Sanity check on a new Recipe

darren.lynch · May 12, 2021, 3:41pm

Hi guys, I wanted to get a quick sanity check before I go too far. I would describe the following as a test although it will be part of my eventual recipe. I was wondering if you would be so kind as to give me a sanity check before I go too far. Seems to be working as expected at least from a python POV.

    from os import listdir
    import fnmatch
    import pandas as pd
    import numpy as np
    import click
    
    
    
    def retun_CSV(directory):
        files = listdir(directory)
        
        csv = []
        
        for file in files:
            if fnmatch.fnmatch(file, '*.csv'):
                csv.append(file)
        return csv
    
    def read_directions(files, _results_dir, referenceSpeed):
        i=0
        labels = []
        for file in files:
            table = pd.read_csv(_results_dir + '\\' + file)
            #columns = table.columns
            if i ==0:
                points = table[['Points:0', 'Points:1', 'Points:2']]
                
            u = table['Velocities_n:0'].to_numpy()
            v = table['Velocities_n:1'].to_numpy()
            U = np.sqrt(u**2+v**2).reshape(-1,1)/referenceSpeed
            direction = (270+np.degrees(np.arctan2(v,u))).reshape(-1,1)
            label = float(file.replace('deg0.csv', '').replace('Results_', ''))
            labels.append(label)
            if i == 0:
                Speed = U
                Direction = direction
            else:
                Speed = np.concatenate((Speed, U), axis=1)
                Direction = np.concatenate((Direction, direction), axis=1)  
            
            i+=1
        
        point_labels = ['X', 'Y', 'Z']
        points.columns = point_labels
        
        Direction = pd.DataFrame(data=Direction, columns=labels).reset_index(drop=True)
        Speed = pd.DataFrame(data=Speed, columns=labels).reset_index(drop=True)
        
        return Speed, Direction, points
    
    def toFile(df, path, fileType):
        try:
            if fileType == 'CSV':
                df.to_csv(path)
            elif fileType == 'feather':
                df.columns = df.columns.astype(str)
                df.to_feather(path)
            return True
        except:
            return False
    
    @click.command()
    @click.option('--filetype', default='feather', help='file format, feather is recomended')
    @click.option('--refspeed', default=10, help='the speed at reference height, usually 10m/s at 10m')
    @click.option('--path', default='16 Direction Results', help='the location at which the directional CFD data is located in csv flies from the vtk export')       
    def formatCFD(filetype, refspeed, path):
    
        #_results_dir = r'16 Direction Results'
        _results_dir = path
        csv = retun_CSV(_results_dir)
        
        local_speed, local_direction, points = read_directions(csv, _results_dir, refspeed)
        
        #local_speed.to_feather('localSpeedFactor.feather')
        toFile(local_speed, 'results\localSpeedFactor.feather', filetype)
        toFile(local_direction, 'results\localDirection.feather', filetype)
        toFile(points, 'results\points.feather', filetype)
        
    if __name__ == '__main__':
        formatCFD()

And this is my entry.py:

    from dataclasses import dataclass
    from pollination_dsl.function import Function, command, Inputs, Outputs
    
    @dataclass
    class formatCFD(Function):
        """
        A function to take CFD data from individual csv exports from vtk to a single 
        file for local speed up factor and direction.

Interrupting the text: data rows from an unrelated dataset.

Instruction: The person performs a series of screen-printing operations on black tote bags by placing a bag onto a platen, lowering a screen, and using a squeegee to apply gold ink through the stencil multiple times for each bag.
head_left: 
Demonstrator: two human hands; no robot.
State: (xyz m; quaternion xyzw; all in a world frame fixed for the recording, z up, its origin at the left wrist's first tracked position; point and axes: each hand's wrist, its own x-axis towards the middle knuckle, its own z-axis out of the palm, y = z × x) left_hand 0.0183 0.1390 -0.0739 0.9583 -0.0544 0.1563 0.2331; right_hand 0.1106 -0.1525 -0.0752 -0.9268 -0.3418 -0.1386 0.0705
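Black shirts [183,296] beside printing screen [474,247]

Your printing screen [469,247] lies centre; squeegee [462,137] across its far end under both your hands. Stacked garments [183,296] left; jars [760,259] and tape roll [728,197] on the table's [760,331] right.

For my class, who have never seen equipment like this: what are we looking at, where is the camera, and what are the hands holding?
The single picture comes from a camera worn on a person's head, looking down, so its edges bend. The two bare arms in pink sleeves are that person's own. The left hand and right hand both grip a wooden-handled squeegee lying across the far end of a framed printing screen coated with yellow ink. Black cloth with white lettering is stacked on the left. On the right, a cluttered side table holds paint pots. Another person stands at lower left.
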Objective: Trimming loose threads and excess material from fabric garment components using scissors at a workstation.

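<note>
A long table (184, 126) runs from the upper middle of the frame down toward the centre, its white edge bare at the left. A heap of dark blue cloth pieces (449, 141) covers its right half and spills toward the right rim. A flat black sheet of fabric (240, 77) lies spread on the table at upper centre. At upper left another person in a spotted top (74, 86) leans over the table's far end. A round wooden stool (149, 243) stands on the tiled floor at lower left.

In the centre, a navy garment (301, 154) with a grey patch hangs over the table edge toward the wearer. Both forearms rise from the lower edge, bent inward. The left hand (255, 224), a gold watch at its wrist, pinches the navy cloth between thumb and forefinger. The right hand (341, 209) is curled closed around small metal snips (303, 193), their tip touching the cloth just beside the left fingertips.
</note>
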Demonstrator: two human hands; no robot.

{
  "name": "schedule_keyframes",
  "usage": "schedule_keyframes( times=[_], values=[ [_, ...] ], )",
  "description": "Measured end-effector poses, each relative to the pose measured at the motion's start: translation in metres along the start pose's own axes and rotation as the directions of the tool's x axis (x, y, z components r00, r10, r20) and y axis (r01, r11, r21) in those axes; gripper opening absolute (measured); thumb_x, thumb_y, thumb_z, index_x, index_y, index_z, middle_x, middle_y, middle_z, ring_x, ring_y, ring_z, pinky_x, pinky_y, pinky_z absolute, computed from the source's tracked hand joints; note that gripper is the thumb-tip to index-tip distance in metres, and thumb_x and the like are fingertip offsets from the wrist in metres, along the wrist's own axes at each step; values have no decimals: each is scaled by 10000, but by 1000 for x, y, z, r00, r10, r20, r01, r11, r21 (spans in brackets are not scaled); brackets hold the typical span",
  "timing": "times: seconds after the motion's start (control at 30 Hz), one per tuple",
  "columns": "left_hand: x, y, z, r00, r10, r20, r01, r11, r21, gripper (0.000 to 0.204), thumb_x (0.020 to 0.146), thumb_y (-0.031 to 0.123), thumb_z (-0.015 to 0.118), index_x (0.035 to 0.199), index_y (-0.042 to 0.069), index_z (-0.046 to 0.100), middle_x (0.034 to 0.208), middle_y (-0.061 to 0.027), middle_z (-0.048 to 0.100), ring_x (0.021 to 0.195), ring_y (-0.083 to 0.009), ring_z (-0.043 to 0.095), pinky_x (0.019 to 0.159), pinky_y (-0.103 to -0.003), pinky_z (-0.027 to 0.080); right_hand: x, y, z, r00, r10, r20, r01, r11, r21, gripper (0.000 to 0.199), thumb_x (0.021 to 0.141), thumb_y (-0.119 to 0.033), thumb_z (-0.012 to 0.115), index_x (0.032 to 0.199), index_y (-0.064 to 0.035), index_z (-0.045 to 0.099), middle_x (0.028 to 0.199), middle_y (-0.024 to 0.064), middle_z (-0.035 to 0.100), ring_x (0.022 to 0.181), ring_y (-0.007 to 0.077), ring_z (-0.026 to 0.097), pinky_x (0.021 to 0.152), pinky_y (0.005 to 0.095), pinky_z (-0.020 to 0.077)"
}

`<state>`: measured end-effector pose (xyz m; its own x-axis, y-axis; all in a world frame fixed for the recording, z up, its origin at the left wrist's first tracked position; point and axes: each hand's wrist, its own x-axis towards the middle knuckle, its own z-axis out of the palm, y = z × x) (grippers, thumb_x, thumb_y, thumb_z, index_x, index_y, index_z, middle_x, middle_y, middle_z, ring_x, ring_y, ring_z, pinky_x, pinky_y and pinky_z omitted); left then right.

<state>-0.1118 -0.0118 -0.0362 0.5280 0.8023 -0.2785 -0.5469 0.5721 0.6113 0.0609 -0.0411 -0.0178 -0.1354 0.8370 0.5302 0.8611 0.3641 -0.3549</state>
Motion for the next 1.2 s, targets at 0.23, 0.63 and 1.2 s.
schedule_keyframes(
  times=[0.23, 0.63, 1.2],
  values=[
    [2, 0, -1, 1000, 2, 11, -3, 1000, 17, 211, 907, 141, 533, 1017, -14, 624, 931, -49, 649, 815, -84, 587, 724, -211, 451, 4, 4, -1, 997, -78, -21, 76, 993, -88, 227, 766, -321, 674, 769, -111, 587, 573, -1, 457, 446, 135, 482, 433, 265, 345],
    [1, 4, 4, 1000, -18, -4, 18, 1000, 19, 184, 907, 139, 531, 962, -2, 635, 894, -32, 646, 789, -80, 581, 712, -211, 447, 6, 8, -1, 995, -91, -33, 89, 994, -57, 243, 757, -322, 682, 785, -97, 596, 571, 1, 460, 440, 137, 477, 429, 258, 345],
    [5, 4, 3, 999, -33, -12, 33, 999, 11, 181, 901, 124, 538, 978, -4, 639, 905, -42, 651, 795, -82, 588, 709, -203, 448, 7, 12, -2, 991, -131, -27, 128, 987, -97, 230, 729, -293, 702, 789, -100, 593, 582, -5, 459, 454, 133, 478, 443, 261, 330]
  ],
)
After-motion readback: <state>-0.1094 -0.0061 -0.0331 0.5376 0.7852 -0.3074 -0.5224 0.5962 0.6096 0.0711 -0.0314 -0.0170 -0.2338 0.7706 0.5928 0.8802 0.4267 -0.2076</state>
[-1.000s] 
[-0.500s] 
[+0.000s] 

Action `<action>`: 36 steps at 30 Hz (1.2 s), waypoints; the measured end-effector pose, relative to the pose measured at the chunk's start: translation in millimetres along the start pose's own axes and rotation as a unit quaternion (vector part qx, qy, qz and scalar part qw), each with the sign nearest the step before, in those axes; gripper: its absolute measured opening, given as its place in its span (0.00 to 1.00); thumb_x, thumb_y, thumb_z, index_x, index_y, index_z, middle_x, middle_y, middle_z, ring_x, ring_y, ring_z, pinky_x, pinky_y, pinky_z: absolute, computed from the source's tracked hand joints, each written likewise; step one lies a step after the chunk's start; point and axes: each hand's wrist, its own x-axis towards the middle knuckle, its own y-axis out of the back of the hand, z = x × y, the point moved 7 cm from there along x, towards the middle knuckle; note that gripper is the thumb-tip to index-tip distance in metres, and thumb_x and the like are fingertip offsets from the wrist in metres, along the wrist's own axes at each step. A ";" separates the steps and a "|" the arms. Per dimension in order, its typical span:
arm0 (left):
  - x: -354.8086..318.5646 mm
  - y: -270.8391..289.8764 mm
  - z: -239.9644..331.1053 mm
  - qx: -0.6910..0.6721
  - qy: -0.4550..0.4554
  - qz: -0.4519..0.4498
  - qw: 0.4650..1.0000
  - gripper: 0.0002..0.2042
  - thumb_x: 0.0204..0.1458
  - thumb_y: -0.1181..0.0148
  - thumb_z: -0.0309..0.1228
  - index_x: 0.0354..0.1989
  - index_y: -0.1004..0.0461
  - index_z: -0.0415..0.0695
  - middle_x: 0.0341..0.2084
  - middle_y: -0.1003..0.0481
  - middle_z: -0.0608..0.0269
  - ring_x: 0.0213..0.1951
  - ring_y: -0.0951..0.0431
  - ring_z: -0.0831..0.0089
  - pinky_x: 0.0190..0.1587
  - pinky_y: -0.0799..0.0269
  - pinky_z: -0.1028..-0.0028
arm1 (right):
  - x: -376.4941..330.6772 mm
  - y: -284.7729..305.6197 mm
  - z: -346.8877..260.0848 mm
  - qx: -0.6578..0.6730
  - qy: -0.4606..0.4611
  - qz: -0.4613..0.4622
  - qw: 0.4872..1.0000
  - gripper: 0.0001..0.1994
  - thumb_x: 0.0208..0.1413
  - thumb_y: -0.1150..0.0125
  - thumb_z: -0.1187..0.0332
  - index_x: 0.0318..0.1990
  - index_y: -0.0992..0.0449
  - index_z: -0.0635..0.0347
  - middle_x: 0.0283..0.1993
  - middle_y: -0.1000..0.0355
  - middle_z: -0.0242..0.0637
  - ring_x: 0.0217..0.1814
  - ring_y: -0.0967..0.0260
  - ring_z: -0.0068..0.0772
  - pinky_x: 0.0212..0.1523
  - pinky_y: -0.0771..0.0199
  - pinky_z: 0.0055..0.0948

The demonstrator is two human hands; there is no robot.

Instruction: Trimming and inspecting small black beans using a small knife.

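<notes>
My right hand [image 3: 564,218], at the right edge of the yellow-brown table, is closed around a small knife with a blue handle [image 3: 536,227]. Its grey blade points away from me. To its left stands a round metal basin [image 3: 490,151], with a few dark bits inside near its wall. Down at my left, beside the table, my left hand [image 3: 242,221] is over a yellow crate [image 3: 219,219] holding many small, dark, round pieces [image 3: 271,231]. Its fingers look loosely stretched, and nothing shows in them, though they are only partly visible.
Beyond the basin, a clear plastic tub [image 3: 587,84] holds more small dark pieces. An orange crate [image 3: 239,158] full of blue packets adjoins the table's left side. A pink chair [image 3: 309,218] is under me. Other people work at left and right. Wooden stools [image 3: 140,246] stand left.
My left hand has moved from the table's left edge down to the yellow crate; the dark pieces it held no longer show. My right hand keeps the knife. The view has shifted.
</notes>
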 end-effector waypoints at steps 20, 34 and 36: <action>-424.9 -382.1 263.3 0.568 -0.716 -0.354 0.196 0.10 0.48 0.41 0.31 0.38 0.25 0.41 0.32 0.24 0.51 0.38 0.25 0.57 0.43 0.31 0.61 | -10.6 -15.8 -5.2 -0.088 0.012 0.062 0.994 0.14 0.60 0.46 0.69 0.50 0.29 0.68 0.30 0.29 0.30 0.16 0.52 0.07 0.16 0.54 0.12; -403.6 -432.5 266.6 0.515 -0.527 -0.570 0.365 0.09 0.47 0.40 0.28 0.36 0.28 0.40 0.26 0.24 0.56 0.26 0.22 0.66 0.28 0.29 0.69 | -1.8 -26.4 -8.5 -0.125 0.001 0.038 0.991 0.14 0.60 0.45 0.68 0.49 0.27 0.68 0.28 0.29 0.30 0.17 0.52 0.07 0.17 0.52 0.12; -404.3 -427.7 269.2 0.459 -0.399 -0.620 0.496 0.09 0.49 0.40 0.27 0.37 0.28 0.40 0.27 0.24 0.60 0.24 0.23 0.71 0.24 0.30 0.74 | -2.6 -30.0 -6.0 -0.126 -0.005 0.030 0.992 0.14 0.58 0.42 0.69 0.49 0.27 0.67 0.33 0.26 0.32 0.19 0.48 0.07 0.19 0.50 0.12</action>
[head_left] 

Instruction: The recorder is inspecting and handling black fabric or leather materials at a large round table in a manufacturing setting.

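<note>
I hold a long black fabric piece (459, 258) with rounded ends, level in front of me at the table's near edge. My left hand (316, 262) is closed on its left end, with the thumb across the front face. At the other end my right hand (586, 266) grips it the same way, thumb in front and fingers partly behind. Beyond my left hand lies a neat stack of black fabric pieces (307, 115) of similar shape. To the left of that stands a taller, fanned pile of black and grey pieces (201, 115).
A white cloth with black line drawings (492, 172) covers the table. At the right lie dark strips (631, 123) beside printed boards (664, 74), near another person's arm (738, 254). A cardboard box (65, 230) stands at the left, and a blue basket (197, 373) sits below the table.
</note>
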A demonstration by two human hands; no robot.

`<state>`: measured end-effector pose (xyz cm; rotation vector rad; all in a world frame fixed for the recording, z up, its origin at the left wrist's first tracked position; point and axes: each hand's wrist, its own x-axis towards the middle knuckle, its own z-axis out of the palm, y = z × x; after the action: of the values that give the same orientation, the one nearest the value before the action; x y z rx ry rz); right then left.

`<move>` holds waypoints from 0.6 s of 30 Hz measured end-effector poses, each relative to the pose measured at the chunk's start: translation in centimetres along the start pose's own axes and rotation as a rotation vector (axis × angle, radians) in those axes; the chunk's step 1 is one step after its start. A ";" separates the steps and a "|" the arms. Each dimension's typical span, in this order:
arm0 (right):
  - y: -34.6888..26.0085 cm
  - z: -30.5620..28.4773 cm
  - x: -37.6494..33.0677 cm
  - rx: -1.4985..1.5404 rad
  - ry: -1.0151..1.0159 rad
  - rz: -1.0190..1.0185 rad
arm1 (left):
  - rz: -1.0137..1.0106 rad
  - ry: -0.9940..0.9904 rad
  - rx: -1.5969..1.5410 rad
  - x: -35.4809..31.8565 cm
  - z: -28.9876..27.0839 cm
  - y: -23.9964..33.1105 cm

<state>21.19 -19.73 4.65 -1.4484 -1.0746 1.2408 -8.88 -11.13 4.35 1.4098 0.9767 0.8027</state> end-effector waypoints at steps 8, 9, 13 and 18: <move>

Where the number of columns 
        will be number of directions, and number of rows will be the number of points 
        or sensors. This will also create points file with the XYZ coordinates of the
        sensors
        
        """
        
        path = Inputs.file(
            description='A directory containing the csv data',
            path='16 Direction Results'
        )
        
        fileType = Inputs.str(
            description='The file formate, CSV or feather. feather is recomended as it writes faster, and is very compact',
            default = 'feather',
            spec={'type': 'string'}
        )
        
        refSpeed = Inputs.float(
            description='A value with units m/s, usually 10m/s, at the reference height of 10m',
            default=10.0,
            spec={'type': 'float',}
        )
        
        @command
        def formatCFD(self):
            return 'formatCFD.py --fileType --refSpeed --path > results\localSpeedFactor.feather results\localDirection.feather'
        
        speedFactor = Outputs.file(
            description='Output files for wind speedup.',
            path='results\localSpeedFactor.feather'
        )
        
        direction = Outputs.file(
            description='Output files for wind speedup.',
            path='results\localDirection.feather'
        )

Thanks, Darren

mostapha · May 12, 2021, 4:59pm

This is a great start @dlynch! I’ll have a close look and will let you know my comments.

mostapha · May 12, 2021, 9:23pm

Hi @dlynch, The code looks good. I made some small changes to make the code more cross-platform. There are some styling that can be improved but that’s not important at this point.

import pathlib
import pandas as pd
import numpy as np
import click


def return_CSV(directory):
    """Return csv files in a directory."""
    return list(pathlib.Path(directory).glob('*.csv'))


def read_directions(files, _results_dir, referenceSpeed):
    i = 0
    labels = []
    for file in files:
        table = pd.read_csv(pathlib.Path(_results_dir, file).as_posix())
        # columns = table.columns
        if i == 0:
            points = table[["Points:0", "Points:1", "Points:2"]]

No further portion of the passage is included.